Raymond Depardon poursuit son voyage en solitaire dans les mégalopoles

TOKYO (AFP) - Après Rio de Janeiro, Shanghai, Tokyo, Berlin, Moscou, Addis Abeba et Le Caire, le photographe et réalisateur français Raymond Depardon poursuit son voyage en solitaire dans les mégalopoles du monde.

Raymond Depardon, le 6 mai 2004 à la mairie de Paris (© AFP/Archives - Jean Ayissi)
Il était à nouveau de passage cette semaine dans la capitale nippone pour la projection de ses films muets consacrés à ces villes, à l'occasion de la première grande présentation à l'étranger d'oeuvres de la collection Cartier.

Ces films de trois à cinq minutes, tournés en 16 mm, avaient fait l'objet d'une exposition à la Fondation Cartier pour l'art contemporain à Paris à la fin 2004.

Depuis, infatigable voyageur de 63 ans, Depardon a filmé Buenos Aires, Dubaï, Johannesburg et New York en début d'année, sans oublier Paris --"comme un touriste"-- à l'aide d'une petite caméra très mobile.

L'ensemble de ces court-métrages devrait nourrir une grande exposition à Berlin l'hiver prochain, selon une responsable de sa maison de production "Palmeraie et désert".

"Les villes changent. New York était une ville très libérale mais elle est en train de devenir paranoïaque depuis les attentats du 11 septembre 2001", témoigne le photographe.

"Il y a vingt ans, j'avais l'habitude de prendre mes photos en taxi.
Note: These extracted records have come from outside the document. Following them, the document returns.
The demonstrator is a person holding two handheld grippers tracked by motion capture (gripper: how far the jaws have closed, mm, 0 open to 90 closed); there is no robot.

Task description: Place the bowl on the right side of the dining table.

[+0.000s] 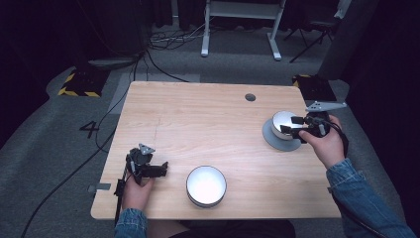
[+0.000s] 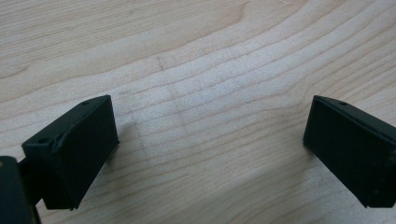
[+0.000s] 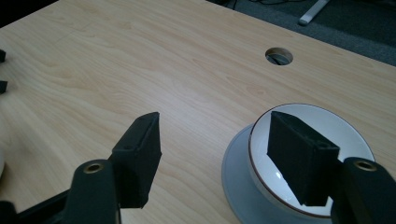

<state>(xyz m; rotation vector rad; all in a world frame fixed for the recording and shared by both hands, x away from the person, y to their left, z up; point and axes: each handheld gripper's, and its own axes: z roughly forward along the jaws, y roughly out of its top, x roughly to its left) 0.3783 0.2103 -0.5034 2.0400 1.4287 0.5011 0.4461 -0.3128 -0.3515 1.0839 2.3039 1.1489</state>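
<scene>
A small white bowl with a thin brown rim sits on a grey saucer at the right side of the wooden table. My right gripper hovers at that bowl with its jaws apart. In the right gripper view one jaw stands over the bowl's inside and the other over bare wood left of the saucer, pressing on nothing. My left gripper rests low near the front left of the table, open, with plain wood between its jaws.
A larger white bowl stands near the front edge at the middle. A round cable hole is in the table's far right part. Cables and a white desk frame lie on the floor beyond the table.
</scene>
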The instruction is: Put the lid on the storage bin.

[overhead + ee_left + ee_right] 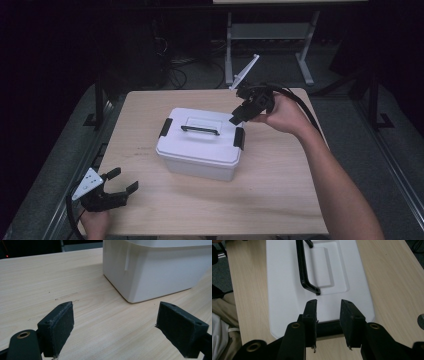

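A white lidded storage box (200, 145) stands in the middle of the wooden table (280, 200). It has a black carry handle (200, 130) lying flat on the lid and a black latch on each short side. My right gripper (235, 119) hovers just above the right-hand latch (239, 137), tilted down toward it. In the right gripper view its jaws (328, 308) stand a little apart over the lid's end (284, 290), with the latch (329, 328) showing beyond the gap and the handle (302, 270) farther on. My left gripper (122, 181) is wide open and holds nothing at the near left corner. It faces the box's near corner (155, 272).
Beyond the far table edge stand a grey metal frame (270, 30) and cables on the dark floor. A metal rail (395, 165) runs along the right side. Bare tabletop lies in front of the box and to its right.
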The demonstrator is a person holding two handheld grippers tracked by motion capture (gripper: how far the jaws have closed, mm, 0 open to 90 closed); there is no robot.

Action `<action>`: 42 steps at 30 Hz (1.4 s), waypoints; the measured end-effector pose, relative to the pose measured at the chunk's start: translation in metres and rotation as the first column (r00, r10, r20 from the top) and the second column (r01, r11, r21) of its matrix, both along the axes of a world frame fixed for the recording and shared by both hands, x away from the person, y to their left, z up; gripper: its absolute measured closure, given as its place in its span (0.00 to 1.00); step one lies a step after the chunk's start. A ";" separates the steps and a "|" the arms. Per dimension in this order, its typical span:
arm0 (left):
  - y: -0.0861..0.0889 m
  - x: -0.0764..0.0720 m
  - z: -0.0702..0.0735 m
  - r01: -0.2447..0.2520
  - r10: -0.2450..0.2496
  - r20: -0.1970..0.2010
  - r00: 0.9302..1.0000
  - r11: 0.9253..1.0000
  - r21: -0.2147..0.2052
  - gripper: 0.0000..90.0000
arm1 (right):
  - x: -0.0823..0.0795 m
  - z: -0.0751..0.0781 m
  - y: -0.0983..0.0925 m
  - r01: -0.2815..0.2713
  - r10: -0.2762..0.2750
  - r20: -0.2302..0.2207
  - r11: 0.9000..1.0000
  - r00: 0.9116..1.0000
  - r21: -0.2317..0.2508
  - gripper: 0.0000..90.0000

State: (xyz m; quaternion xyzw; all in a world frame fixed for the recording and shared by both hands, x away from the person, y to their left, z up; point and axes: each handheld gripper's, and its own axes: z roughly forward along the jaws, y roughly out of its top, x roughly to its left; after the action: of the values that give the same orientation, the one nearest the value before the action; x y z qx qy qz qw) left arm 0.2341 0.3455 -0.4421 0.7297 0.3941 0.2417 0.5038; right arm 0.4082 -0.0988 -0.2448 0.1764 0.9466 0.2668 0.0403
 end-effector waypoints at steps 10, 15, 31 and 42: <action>-0.001 0.001 0.000 0.001 -0.001 -0.003 1.000 1.000 0.004 0.15 | -0.004 0.002 -0.015 0.030 -0.030 -0.003 1.000 1.000 -0.009 0.72; -0.001 0.000 0.000 0.002 -0.002 -0.003 1.000 1.000 0.003 0.15 | -0.006 0.005 -0.019 0.035 -0.035 0.002 0.999 0.999 -0.010 0.72; -0.004 0.001 -0.001 0.008 -0.008 -0.009 1.000 1.000 0.012 0.15 | -0.010 -0.011 -0.046 0.071 -0.070 -0.023 0.997 0.997 0.025 0.71; -0.005 0.002 -0.001 0.012 -0.012 -0.013 1.000 1.000 0.016 0.15 | -0.015 -0.022 -0.066 0.106 -0.106 -0.034 0.994 0.994 0.017 0.70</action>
State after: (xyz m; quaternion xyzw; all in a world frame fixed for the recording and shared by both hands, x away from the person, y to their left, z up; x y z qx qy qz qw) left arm 0.2360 0.3406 -0.4433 0.7377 0.3911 0.2371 0.4966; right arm 0.3930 -0.1644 -0.2670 0.2312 0.9338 0.2704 0.0369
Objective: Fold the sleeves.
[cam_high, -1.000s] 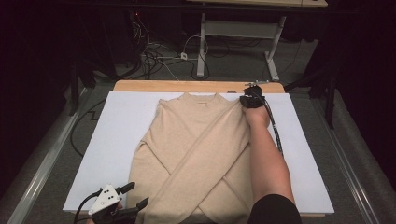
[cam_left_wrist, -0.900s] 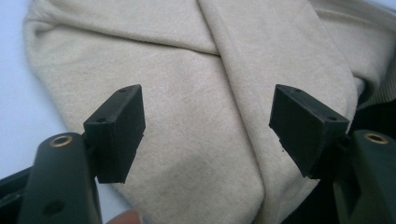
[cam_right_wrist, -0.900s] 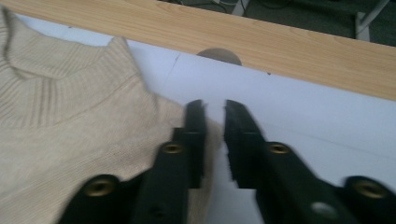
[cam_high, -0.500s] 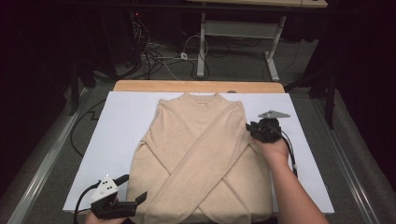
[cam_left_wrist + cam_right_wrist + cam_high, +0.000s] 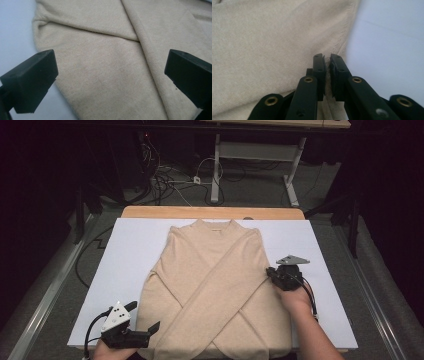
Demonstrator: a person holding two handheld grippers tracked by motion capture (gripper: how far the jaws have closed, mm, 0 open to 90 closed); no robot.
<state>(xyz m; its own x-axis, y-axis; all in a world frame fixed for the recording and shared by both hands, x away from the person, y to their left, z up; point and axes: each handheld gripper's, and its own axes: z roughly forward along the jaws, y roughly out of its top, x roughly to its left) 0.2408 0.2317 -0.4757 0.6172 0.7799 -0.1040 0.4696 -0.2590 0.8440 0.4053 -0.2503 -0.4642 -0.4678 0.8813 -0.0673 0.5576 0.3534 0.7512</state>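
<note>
Now a tan sweater (image 5: 215, 290) lies flat on a white sheet (image 5: 125, 255) on the table (image 5: 210, 212). Its neck points away from the person. Both sleeves are folded over the front, and they cross like an X.

At the near left corner of the sweater is the left gripper (image 5: 145, 317). Its jaws have just been opening, and they stand very wide apart. In the left gripper view the sweater lies below and between the two black jaws, but the jaws do not press on it. One jaw is over the white sheet at the sweater's edge, and the other is over the cloth. This gripper holds nothing.

By the right side of the sweater, about halfway down, is the right gripper (image 5: 270, 272). A hand (image 5: 295, 297) holds it, and a cable (image 5: 310, 295) trails back along the arm. In the right gripper view (image 5: 327, 65) the jaws are almost shut, with only a thin gap. A bit of the sweater's edge is pinched in that gap. White sheet shows just to the right of the jaws, and the tan cloth spreads to the left.
</note>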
Aujourd'hui, c'est devenu difficile, on a même pas le droit de photographier les ponts", regrette-t-il, lui qui en 1981 faisait parvenir chaque jour au quotidien français Libération une image légendée de New York.

Dans chacune des métropoles, Depardon filme une dizaine de plans d'endroits publics mais il n'en retient qu'un.

Il ne séjourne jamais plus de trois jours dans la même ville afin de "rester sur le premier regard".

Au sujet de Tokyo, Raymond Depardon, qui a commencé sa carrière de photo-reporter en 1958, évoque "un paradis pour les photographes", à l'inverse du Caire où la police veille strictement.

"Tokyo est la ville la plus photogénique du monde car il y a toujours des choses nouvelles", dit-il.

"Il y est facile de filmer car les gens ne nous regardent pas", explique le réalisateur qui a tourné une séquence de Tokyoïtes pressés à la sortie de la grande gare d'Iidabashi, un quartier central de la capitale.

Ses pérégrinations lui donnent aussi l'occasion d'observer les comportements.

"Les Japonaises me voient filmer, elles aimeraient savoir pourquoi mais elles semblent tiraillées par la coutume de ne pas parler à un inconnu dans la rue", remarque-t-il, amusé.

"A Tokyo, le temps compte. C'est une ville immensément riche, l'une des seules où les habitants pourraient se permettre de flâner et pourtant ce n'est pas le cas", confie-t-il.

En comparaison, le Français a trouvé Shanghai plus nonchalante. Son film montre une jeunesse souriante se photographiant le soir sur le légendaire Bund, au bord du fleuve.

"A Addis Abeba, ils ont traversé une dictature très dure, ils ne parlent pas", se souvient-il.

Quant à Paris, Depardon a choisi de filmer le quartier d'affaires de La Défense: "C'est un Paris pas romantique, où l'on marche un peu comme des automates", observe-t-il, en gardant néanmoins en mémoire une jeune femme dans un ascenseur captivée par sa lecture.

Le réalisateur, fils d'agriculteurs de Villefranche-sur-Saône (est de la France) compte poursuivre son périple à Los Angeles, Bangkok et Rome.

"Quinze en tout, ce serait bien, j'aime bien ce nombre", conclut-il.